Our goal is simple: to take what interaction models make possible and put it in everyone's hands, helping move multimodal AI from turn-based dialogue toward genuine, real-time presence, openly and together. Here's what that looks like.
- Real-time presence: it watches continuously and responds in under a second when needed.
- Vision-triggered proactivity: it speaks from what it sees, while staying quiet when nothing matters.
- Agent delegation: it can hand hard subtasks to a background model, API, or agent while continuing to watch the stream.
- Fully open stack: we release the model, data, training recipe, and deployable system so the work can be reproduced and extended.

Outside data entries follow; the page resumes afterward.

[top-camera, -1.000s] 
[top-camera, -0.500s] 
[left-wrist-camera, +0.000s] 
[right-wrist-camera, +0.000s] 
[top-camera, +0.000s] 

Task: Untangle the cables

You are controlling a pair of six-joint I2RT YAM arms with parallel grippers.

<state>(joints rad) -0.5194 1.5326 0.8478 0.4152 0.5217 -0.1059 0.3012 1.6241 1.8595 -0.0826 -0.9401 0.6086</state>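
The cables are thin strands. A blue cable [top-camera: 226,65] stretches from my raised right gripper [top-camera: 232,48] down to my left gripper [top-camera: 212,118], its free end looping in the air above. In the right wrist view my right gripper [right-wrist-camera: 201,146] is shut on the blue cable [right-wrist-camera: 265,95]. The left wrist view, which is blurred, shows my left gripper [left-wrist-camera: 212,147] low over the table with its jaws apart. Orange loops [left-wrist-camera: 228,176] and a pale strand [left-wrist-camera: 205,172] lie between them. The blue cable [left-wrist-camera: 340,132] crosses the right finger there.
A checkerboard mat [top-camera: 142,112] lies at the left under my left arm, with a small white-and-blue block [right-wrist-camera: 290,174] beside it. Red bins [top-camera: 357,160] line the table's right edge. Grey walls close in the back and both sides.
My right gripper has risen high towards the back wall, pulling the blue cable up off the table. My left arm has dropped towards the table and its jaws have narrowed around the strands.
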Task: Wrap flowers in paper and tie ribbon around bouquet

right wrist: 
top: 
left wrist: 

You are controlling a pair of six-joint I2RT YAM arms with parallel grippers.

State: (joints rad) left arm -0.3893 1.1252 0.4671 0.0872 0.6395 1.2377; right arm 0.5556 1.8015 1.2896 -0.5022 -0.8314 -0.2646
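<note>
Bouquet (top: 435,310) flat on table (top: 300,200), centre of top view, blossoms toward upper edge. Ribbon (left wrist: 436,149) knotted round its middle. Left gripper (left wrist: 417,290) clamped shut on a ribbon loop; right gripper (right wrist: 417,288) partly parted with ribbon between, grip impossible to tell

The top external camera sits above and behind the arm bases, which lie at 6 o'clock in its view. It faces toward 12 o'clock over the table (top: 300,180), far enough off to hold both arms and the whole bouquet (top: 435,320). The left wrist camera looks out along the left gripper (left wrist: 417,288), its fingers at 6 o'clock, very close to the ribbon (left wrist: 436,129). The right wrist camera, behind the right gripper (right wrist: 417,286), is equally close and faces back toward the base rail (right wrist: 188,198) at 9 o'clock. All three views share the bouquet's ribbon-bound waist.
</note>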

Once interactivity is trained into the model itself, rather than bolted on by an external harness, a whole class of capabilities comes naturally. These are exactly the things a turn-based assistant can't do well, however fast it answers: being present, acting at the right moment, sensing time, and remembering across a long stream. Here are nine of them, each a natural advantage of building interaction into the model. And for every capability below, we include real screen recordings of Doubao's and Gemini's video-call assistants alongside ours, so the difference in interaction style between an interaction model and a turn-based one is plain to see.
Beyond the capabilities above, there's a lot more you can do with JoyAI-VL-Interaction, and the examples below show a few. Intuitively, it can also call a live game as it's played, guide you through a recipe step by step while you cook, or generate danmaku-style live comments over a stream on its own. These are just a start, and we'd love for the community to explore many more ways to use it.
Explore more video demos in the Capability section of the blog.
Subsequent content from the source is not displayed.